Эх, жаль, не было Витоса на «Удаче» Девятого мая, когда праздновали тридцать два года Победы и его отец в затемненном зале вот этой самой столовой исполнял «Землянку» при коптилке, сделанной накануне им самим в судовой слесарной мастерской! Потом он играл и пел «Темную ночь», «На позиции девушка», «Заветный камень», а когда его просили повторять, пел новые и после каждой песни со смущенной улыбкой смотрел, как горячо хлопают тяжелые рыбачьи ладони. А через несколько дней, проходя по палубе, услыхал, как молоденький матрос в джинсах и с «хипповой» гривой, словно бурлак «Дубинушку», напевал «Играй, мой баян, и скажи всем врагам, что жарко им будет в бою», расплетая при этом тугой трос на пряди, пыхтя и делая круговые рывки руками в такт песне.

Бахнула стальная дверь с палубы, и в конце коридора, похожего на вагон метро, показались Витос с камбузницей. Медленно, слегка раскачиваясь под низкими плафонами, приближались они к дверям столовой. Поглощенный собой и спутницей.
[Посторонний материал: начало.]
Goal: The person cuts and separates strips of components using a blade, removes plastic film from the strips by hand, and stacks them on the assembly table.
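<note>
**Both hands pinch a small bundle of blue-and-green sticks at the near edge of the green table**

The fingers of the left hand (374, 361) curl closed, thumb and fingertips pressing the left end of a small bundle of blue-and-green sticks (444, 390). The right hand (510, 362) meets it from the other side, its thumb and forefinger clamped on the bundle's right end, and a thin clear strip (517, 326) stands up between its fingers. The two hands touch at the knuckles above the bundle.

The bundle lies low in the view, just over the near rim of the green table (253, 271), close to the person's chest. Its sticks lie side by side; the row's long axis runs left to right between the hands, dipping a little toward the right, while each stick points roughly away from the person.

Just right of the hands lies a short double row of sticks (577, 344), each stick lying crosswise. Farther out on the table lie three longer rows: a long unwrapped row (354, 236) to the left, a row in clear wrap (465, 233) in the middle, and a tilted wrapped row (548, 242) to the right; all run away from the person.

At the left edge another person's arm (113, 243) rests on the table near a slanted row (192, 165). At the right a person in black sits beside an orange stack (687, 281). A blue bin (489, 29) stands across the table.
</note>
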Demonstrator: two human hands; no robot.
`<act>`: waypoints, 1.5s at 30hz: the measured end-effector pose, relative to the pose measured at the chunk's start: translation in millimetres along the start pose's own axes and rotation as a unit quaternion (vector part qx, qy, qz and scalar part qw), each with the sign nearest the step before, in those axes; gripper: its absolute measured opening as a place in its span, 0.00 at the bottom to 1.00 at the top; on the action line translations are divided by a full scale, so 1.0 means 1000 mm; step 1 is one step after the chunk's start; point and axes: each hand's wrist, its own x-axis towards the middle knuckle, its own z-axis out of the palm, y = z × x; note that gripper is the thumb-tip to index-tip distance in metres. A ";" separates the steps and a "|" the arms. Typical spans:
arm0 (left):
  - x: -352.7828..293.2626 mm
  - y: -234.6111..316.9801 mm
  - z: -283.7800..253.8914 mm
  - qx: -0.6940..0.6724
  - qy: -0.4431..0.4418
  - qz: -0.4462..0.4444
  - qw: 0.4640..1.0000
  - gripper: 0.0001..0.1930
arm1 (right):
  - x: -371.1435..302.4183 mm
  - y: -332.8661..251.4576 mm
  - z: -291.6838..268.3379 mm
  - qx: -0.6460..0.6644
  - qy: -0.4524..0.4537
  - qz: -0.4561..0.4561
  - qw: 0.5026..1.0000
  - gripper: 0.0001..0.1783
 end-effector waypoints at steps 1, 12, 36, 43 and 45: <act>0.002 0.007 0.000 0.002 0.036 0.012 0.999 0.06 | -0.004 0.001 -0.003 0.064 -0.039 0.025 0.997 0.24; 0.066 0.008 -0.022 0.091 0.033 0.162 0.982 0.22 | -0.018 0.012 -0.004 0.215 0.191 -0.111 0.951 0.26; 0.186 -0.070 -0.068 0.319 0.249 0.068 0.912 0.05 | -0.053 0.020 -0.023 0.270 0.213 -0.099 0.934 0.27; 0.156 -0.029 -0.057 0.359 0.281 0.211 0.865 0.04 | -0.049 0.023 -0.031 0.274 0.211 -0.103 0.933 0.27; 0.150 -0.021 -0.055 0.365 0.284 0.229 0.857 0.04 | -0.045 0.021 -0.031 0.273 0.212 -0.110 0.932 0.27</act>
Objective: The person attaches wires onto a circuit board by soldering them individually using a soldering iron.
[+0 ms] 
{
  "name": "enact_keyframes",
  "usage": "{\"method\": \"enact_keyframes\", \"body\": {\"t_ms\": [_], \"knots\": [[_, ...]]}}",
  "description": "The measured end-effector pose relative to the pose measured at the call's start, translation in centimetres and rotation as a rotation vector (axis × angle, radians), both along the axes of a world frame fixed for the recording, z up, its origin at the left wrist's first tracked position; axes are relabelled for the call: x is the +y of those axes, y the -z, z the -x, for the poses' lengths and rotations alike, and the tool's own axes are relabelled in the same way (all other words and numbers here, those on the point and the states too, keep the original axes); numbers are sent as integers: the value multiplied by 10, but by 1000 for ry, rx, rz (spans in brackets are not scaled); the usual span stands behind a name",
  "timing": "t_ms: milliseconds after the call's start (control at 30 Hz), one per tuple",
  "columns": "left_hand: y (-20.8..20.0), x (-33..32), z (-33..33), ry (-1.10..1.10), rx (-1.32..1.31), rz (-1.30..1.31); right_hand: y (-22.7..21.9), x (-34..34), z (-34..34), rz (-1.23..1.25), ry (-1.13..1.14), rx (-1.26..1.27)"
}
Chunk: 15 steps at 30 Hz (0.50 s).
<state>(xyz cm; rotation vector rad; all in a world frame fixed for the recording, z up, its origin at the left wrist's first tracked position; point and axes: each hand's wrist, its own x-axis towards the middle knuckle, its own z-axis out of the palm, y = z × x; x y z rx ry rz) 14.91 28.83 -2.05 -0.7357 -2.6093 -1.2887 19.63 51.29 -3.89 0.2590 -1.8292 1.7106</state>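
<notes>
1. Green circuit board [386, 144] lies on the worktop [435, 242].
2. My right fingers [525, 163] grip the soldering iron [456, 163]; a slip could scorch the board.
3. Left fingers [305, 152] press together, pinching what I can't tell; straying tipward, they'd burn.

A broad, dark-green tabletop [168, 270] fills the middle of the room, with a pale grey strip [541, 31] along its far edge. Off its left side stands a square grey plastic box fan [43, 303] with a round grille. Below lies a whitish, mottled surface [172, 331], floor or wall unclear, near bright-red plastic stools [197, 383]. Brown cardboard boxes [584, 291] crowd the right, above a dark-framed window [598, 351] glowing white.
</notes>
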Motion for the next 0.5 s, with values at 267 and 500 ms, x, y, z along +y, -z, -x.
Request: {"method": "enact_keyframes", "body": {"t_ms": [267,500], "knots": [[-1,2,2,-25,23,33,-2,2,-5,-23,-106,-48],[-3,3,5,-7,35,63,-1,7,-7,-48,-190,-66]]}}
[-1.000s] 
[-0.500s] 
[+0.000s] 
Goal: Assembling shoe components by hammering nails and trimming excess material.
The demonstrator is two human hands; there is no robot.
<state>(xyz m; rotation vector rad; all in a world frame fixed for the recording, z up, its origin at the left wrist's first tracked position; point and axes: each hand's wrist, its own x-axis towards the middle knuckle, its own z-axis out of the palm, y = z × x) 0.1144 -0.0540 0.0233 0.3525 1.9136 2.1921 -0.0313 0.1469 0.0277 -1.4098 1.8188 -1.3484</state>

Витос не заметил отца, и Александр Кириллович спрятался за спины болельщиков — в основном пожилых ровесников, не без блеска в очах созерцающих праздник молодости.

Столовая, как ящик «Фитиля», вновь взорвалась шейком, а Витос первым вывел Золушку на середину.

— Твой малый мимо не стреляет, — ткнул локтем Апрелева в бок Антон Герасименко.

Александр Кириллович, поглаживая лысину, ответил ему сияющим взглядом. Все существо его сейчас словно наливалось светом. И когда закончился танец, юный задор уже переполнял душу Апрелева-старшего. И тут — вальс «На сопках Маньчжурии». Стрелять мимо — это вообще не по-апрелевски. Александр Кириллович пружиной рванулся из своего убежища и через мгновение уже кружил в вальсе девчонку-сортировщицу из своей смены. Они хорошо знали друг друга еще и по самодеятельности, где под его баян она не раз срывала призы в польках и мазурках.